Union Pacific’s Altman Z-Score of 4.06 surpasses Westinghouse’s 3.47, indicating stronger solvency and lower bankruptcy risk in the current economic cycle:

altman z score comparison

Financial Health: Quality of Operations

Union Pacific’s Piotroski F-Score of 7 signals solid financial health, outperforming Westinghouse’s average score of 6. This suggests fewer red flags in Union Pacific’s internal metrics:

piotroski f score comparison

How are the two companies positioned?

This section dissects the operational DNA of Union Pacific and Westinghouse Air Brake by comparing their revenue distribution and internal strengths and weaknesses. The goal is to confront their economic moats and identify which model offers the most resilient, sustainable competitive advantage today.

Revenue Segmentation: The Strategic Mix

This visual comparison dissects how Union Pacific Corporation and Westinghouse Air Brake Technologies diversify their income streams and where their primary sector bets lie:

revenue by segment comparison

Union Pacific anchors its revenue in three robust segments: Industrial at 8.6B, Bulk at 7.6B, and Premium at 7.0B, showing a balanced yet concentrated exposure in transportation logistics. Westinghouse Air Brake leans heavily on its Freight Segment with 8.0B, while its Transit Segment contributes 3.1B, indicating greater reliance on freight but a meaningful secondary business. Union Pacific’s diversity reduces concentration risk; Westinghouse pivots on freight dominance, risking sector cyclicality.

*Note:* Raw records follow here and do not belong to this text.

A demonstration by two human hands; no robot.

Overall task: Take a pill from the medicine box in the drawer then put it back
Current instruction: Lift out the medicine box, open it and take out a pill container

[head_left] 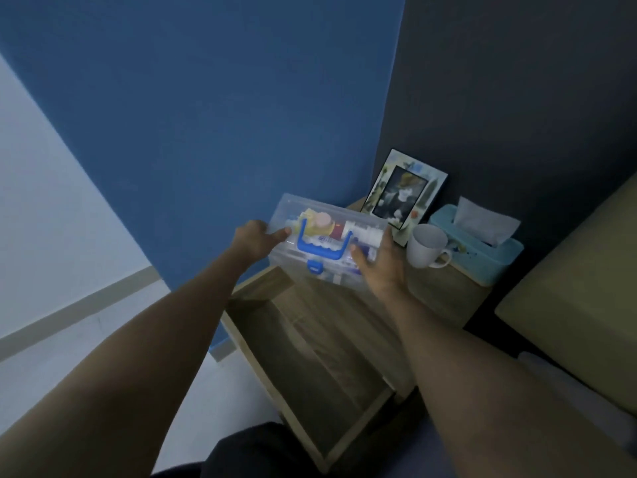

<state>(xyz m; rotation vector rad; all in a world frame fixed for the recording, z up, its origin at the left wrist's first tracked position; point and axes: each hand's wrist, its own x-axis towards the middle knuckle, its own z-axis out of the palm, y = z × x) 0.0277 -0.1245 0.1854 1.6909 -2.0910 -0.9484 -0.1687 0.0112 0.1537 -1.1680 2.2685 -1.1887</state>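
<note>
A clear plastic medicine box [293,210] with a blue handle and blue latch is held in the air over the nightstand's top front edge, tilted toward me. Its lid is closed and bottles and packets show through it. My left hand [256,241] grips its left end. My right hand [381,267] holds its right end from below and the side. Below them the wooden drawer [320,367] stands pulled out, and its inside looks bare. No single pill is visible.
On the nightstand top stand a white mug [427,246], a teal tissue box [482,250] and a framed photo [403,189] leaning on the dark wall. A bed edge [579,291] lies to the right. The blue wall is at the left.
</note>
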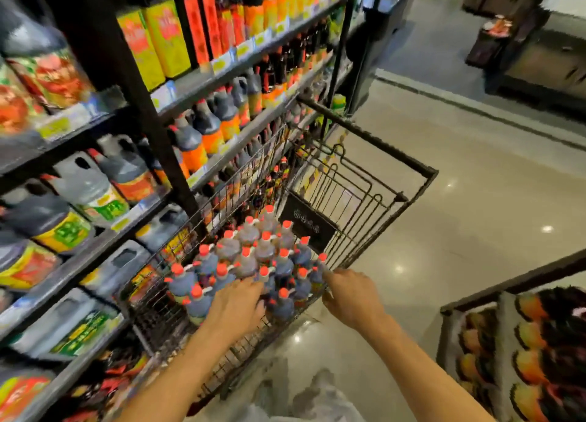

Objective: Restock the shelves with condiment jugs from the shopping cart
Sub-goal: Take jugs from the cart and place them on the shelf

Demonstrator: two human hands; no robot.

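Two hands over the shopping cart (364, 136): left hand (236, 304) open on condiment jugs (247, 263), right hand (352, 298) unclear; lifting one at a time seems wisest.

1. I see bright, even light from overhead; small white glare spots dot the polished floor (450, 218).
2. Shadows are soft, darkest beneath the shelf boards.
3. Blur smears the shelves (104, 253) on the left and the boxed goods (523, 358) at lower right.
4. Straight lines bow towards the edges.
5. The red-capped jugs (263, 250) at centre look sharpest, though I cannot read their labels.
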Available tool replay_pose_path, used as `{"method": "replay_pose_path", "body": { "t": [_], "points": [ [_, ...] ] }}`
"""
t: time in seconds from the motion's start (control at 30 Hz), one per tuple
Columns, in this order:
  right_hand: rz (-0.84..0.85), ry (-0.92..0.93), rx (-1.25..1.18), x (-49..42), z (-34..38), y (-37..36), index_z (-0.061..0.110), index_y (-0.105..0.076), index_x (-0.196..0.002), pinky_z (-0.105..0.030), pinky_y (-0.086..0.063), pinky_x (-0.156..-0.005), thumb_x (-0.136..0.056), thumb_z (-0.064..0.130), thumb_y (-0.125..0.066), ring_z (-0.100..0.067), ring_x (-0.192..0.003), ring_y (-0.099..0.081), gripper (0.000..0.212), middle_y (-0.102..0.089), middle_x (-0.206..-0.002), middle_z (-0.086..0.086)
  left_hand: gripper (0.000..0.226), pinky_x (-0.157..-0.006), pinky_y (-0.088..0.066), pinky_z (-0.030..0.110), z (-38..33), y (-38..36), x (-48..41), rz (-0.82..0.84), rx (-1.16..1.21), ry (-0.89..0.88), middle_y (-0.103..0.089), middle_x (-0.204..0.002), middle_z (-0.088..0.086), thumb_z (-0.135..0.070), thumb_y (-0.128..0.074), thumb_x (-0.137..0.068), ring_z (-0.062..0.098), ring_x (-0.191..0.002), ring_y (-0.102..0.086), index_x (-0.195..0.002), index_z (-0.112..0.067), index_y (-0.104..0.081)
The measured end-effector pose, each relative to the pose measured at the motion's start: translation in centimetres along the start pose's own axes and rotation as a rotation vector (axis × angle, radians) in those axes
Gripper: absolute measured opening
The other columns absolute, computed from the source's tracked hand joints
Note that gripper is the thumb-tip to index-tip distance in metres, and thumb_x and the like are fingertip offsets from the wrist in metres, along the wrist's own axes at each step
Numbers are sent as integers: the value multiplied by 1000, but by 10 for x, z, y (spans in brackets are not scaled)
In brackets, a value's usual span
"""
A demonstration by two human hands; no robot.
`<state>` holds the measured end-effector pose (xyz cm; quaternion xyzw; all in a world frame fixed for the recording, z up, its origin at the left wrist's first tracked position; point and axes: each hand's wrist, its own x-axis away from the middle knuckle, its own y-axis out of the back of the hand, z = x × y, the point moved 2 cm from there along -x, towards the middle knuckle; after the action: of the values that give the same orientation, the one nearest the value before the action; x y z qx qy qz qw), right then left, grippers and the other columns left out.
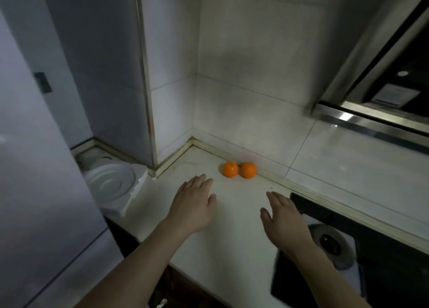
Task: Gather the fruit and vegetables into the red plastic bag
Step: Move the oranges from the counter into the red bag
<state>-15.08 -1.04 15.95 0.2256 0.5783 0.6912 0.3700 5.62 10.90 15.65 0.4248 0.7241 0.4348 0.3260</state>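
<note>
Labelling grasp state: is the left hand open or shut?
Open. The left hand has straight fingers and holds nothing, short of the two round orange fruits on the white countertop.

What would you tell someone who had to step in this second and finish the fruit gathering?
Fruit: left orange and right orange sit side by side, touching, on the white counter by the back wall.
Left hand: open, flat, holds nothing, just short of the left orange.
Right hand: open, holds nothing, at the edge of the black hob.
Red bag: not in view.
Done: nothing visibly bagged.
Left: pick up both oranges, find the bag, drop them in.
</note>
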Motion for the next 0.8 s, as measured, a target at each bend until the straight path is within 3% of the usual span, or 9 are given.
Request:
{"method": "replay_pose_path", "body": {
  "t": [0.23, 0.37, 0.57, 0.8],
  "points": [
    [96, -20, -27, -103, -27, -54, 14, -25, -149, -34, -19, -115, -98, 45, -35, -21, -142, -22, 60, -29, -155, -4, 52, -119, -13, 35, 16, -37, -100, 68, -5, 6, -19, -160, 2, -37, -32, -102, 18, -146, -15, -150, -20, -25],
    [157, -15, -19, -169, -50, -78, 13, -25, -149, -36, -25, -114, -98, 44, -35, -22, -140, -26, 61, -31, -153, -6, 47, -116, -18, 35, 21, -65, -165, 100, -6, 0, -25, -158, 5, -32, -34, -101, 20, -144, -21, -145, -17, -34],
    [207, -14, 3, -254, -82, -115, 11, -29, -147, -37, -31, -109, -97, 42, -39, -24, -136, -32, 59, -36, -150, -8, 55, -119, -16, 37, 38, -117, -253, 171, -16, 2, -20, -160, 5, -38, -34, -101, 21, -146, -18, -151, -17, -22],
    [264, -34, 20, -314, -106, -158, 15, -28, -147, -33, -34, -107, -90, 44, -53, -21, -135, -34, 68, -37, -149, -4, 63, -110, -29, 34, 50, -173, -316, 205, -14, -28, -34, -152, 4, -45, -49, -94, 21, -137, -33, -146, -16, -31]
  ]
}}
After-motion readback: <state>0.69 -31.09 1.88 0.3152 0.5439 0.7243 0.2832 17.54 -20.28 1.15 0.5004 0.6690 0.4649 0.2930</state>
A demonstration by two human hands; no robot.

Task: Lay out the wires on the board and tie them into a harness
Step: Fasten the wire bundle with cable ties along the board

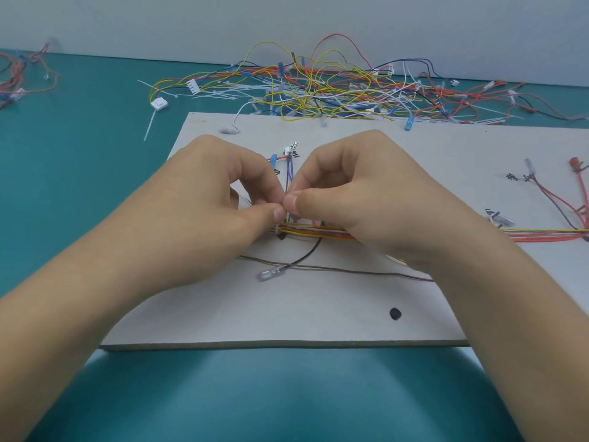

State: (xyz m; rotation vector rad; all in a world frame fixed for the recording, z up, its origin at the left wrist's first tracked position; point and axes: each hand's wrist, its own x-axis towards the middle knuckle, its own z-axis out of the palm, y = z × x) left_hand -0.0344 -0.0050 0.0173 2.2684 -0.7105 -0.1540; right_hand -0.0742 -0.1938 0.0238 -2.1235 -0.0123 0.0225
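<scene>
The left hand [223,193] and right hand [366,193] meet over the middle of the board [318,314], fingers curled and thumb tips almost touching. Between them they pinch a thin white strip [287,217] at the left end of the wire bundle [541,232]; what the strip is cannot be told. Blue wires [288,173] rise between the index fingers towards the board's far edge.

At the counter's [79,154] far left corner lies a small tangle of reddish wires [19,78]. A loose cable tie [149,124] and a white connector [158,104] lie just off the board's far left corner. A black wire [306,255] with a clear-sleeved terminal [266,275] crosses the board on the near side of the hands. The bundle runs flat to the board's right edge. A pile of loose wires [334,87] spreads along the counter's far edge, and red wires [557,202] branch near the right edge.
</scene>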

Strengths and Weaknesses Comparison

This table compares the Strengths and Weaknesses of Union Pacific Corporation and Westinghouse Air Brake Technologies Corporation:

UNP Strengths

  • High net margin at 29.12%
  • Strong ROE of 38.65% indicating efficient capital use
  • ROIC (11.7%) exceeds WACC (7.4%) showing value creation
  • Favorable interest coverage at 8.0
  • Diversified revenue streams across Bulk, Industrial, Premium segments
  • Large U.S. and Mexico market presence

WAB Strengths

  • Favorable net margin at 10.48%
  • Low debt-to-equity ratio (0.5) and debt-to-assets (25.11%) indicating financial prudence
  • Strong fixed asset turnover (6.91) showing asset efficiency
  • Favorable interest coverage of 8.02
  • Global geographic diversification including U.S., Europe, Asia, and others
  • Balanced revenue between Freight and Transit segments

UNP Weaknesses

  • Current ratio below 1.0 (0.91) signals liquidity risk
  • High debt-to-equity ratio (1.72) raises leverage concerns
  • High price-to-book at 7.42 indicates potential overvaluation
  • Low asset turnover (0.35) and fixed asset turnover (0.41) suggest inefficient asset use
  • Significant portion of revenue concentrated in North America
  • Dividend yield of 2.36% may limit reinvestment capacity

WAB Weaknesses

  • Elevated price-to-earnings ratio at 31.11 may imply expensive valuation
  • Price-to-book at 3.27 also signals premium pricing
  • Quick ratio at 0.57 suggests short-term liquidity pressure
  • Lower ROE (10.5%) and ROIC (7.38%) near WACC (7.8%) imply weaker value creation
  • Low dividend yield at 0.47% restricts shareholder returns

Union Pacific demonstrates strong profitability and capital efficiency but faces liquidity and leverage risks. Westinghouse Air Brake shows prudent leverage and asset efficiency yet contends with valuation premiums and moderate profitability. These contrasting profiles may influence their strategic priorities differently.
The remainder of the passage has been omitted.